**Task instructions:**
For this item, repeat the material exactly while omitting its pictures.

**Supplied material:**
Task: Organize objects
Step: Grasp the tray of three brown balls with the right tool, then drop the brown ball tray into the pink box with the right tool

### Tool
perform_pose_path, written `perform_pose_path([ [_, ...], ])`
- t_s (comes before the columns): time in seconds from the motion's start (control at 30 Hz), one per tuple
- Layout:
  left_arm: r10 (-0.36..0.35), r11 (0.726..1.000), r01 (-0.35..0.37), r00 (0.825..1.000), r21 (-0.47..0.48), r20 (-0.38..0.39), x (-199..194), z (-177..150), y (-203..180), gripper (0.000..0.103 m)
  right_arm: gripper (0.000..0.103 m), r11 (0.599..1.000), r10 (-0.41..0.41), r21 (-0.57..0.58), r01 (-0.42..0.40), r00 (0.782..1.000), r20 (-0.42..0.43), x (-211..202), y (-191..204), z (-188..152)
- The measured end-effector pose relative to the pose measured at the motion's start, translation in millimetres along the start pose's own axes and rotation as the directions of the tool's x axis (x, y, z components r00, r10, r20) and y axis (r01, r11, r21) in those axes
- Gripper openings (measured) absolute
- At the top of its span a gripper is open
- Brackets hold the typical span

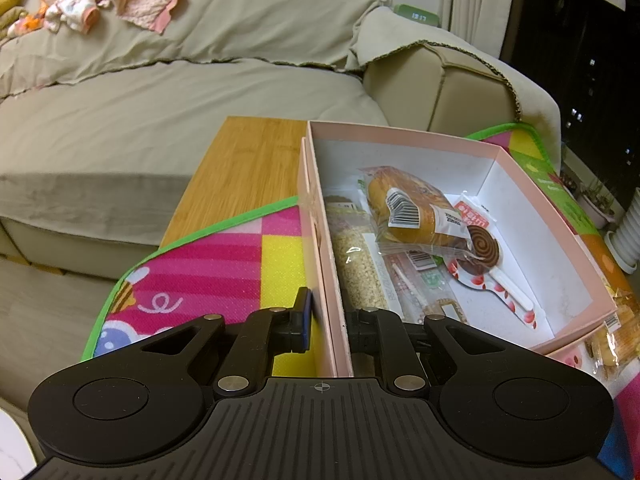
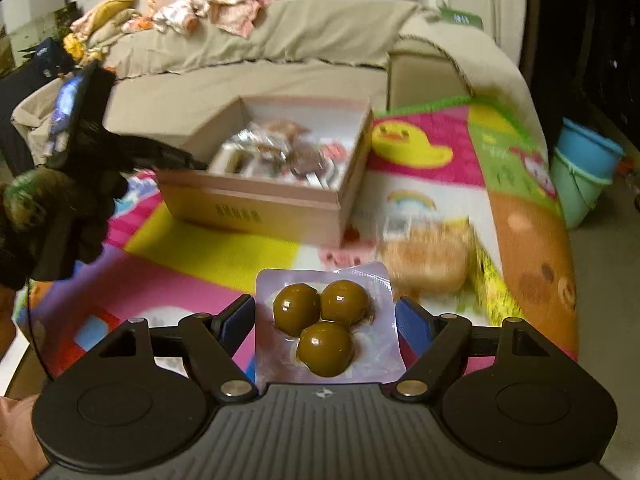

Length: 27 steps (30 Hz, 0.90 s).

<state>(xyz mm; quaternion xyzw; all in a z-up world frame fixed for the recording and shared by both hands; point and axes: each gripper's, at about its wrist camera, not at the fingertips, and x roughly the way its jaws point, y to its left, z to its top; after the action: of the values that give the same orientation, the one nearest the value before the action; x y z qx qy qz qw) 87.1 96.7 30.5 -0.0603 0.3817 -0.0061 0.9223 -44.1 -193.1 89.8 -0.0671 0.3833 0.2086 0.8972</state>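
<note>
A pink cardboard box stands on a colourful play mat. Inside lie a wrapped bun, a spiral lollipop and a bag of grains. My left gripper is shut on the box's left wall, one finger outside and one inside. In the right wrist view the same box sits ahead, with the left gripper at its left side. My right gripper is shut on a clear blister pack of three brown balls, held above the mat.
A wrapped pastry pack lies on the mat right of the box, and shows as pastry pack by the box corner. Behind are a beige sofa with loose clothes and a wooden tabletop. Blue buckets stand far right.
</note>
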Motion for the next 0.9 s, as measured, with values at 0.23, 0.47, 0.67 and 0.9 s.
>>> perform_pose_path([
  [0.23,0.008,1.0,-0.008,1.0,0.015,-0.004,-0.1,0.9,-2.0,0.015,0.077,0.997,-0.027,-0.065,0.032,0.997,0.071,-12.2,5.5,28.4],
  [0.47,0.008,1.0,-0.008,1.0,0.015,-0.005,0.9,0.5,-1.2,0.015,0.077,0.999,-0.011,-0.046,0.017,0.993,0.121,10.5,4.1,75.8],
  [0.67,-0.003,1.0,0.003,1.0,0.012,-0.003,2.2,1.1,0.0,0.015,0.077,0.999,0.031,0.01,-0.033,0.992,0.126,49.5,0.8,131.5],
  [0.9,-0.007,1.0,0.007,1.0,0.017,-0.004,2.5,1.4,-0.4,0.016,0.082,0.978,0.089,0.176,-0.111,0.988,0.125,113.5,-13.2,193.7],
])
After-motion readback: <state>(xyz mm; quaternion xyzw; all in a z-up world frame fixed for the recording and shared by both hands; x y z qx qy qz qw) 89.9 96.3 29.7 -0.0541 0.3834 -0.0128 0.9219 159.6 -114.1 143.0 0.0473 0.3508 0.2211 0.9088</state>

**Output for this exercise:**
Task: Organize objects
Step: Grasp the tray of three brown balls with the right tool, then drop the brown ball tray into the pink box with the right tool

### Tool
perform_pose_path, written `perform_pose_path([ [_, ...], ])`
- t_s (comes before the columns): time in seconds from the motion's start (control at 30 Hz), one per tuple
- Layout:
  left_arm: r10 (-0.36..0.35), r11 (0.726..1.000), r01 (-0.35..0.37), r00 (0.825..1.000), r21 (-0.47..0.48), r20 (-0.38..0.39), x (-199..194), z (-177..150), y (-203..180), gripper (0.000..0.103 m)
  right_arm: gripper (0.000..0.103 m), r11 (0.599..1.000), r10 (-0.41..0.41), r21 (-0.57..0.58), r01 (-0.42..0.40), r00 (0.782..1.000), r20 (-0.42..0.43), x (-211..202), y (-191..204), z (-188..152)
- The measured end-effector pose relative to the pose measured at the motion's start, translation in millimetres along the start pose's own axes and rotation as the directions of the tool's x axis (x, y, z components r00, r10, r20) and y axis (r01, r11, r21) in those axes
- Gripper openings (measured) absolute
- At the top of its span a gripper is open
- Brackets hold the typical span


Length: 27 steps (30 Hz, 0.90 s).

<state>(xyz mm; quaternion xyzw; all in a z-up world frame fixed for the recording and shared by both hands; point and axes: each gripper's, at about its wrist camera, not at the fingertips, and x roughly the way its jaws point, y to its left, z to its top; after the action: of the values that give the same orientation, the one nearest the value before the action; x y z qx qy qz qw) 87.1 96.7 30.5 -0.0603 0.3817 -0.0061 0.9223 -44.1 -193.1 89.8 -0.0671 0.3833 0.2086 0.8972</state>
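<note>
A pink cardboard box stands on a colourful play mat. Inside lie a wrapped bun, a spiral lollipop and a bag of grains. My left gripper is shut on the box's left wall, one finger outside and one inside. In the right wrist view the same box sits ahead, with the left gripper at its left side. My right gripper is shut on a clear blister pack of three brown balls, held above the mat.
A wrapped pastry pack lies on the mat right of the box, and shows as pastry pack by the box corner. Behind are a beige sofa with loose clothes and a wooden tabletop. Blue buckets stand far right.
</note>
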Motion for the next 0.9 s, as measured, with values at 0.23, 0.47, 0.67 and 0.9 s.
>>> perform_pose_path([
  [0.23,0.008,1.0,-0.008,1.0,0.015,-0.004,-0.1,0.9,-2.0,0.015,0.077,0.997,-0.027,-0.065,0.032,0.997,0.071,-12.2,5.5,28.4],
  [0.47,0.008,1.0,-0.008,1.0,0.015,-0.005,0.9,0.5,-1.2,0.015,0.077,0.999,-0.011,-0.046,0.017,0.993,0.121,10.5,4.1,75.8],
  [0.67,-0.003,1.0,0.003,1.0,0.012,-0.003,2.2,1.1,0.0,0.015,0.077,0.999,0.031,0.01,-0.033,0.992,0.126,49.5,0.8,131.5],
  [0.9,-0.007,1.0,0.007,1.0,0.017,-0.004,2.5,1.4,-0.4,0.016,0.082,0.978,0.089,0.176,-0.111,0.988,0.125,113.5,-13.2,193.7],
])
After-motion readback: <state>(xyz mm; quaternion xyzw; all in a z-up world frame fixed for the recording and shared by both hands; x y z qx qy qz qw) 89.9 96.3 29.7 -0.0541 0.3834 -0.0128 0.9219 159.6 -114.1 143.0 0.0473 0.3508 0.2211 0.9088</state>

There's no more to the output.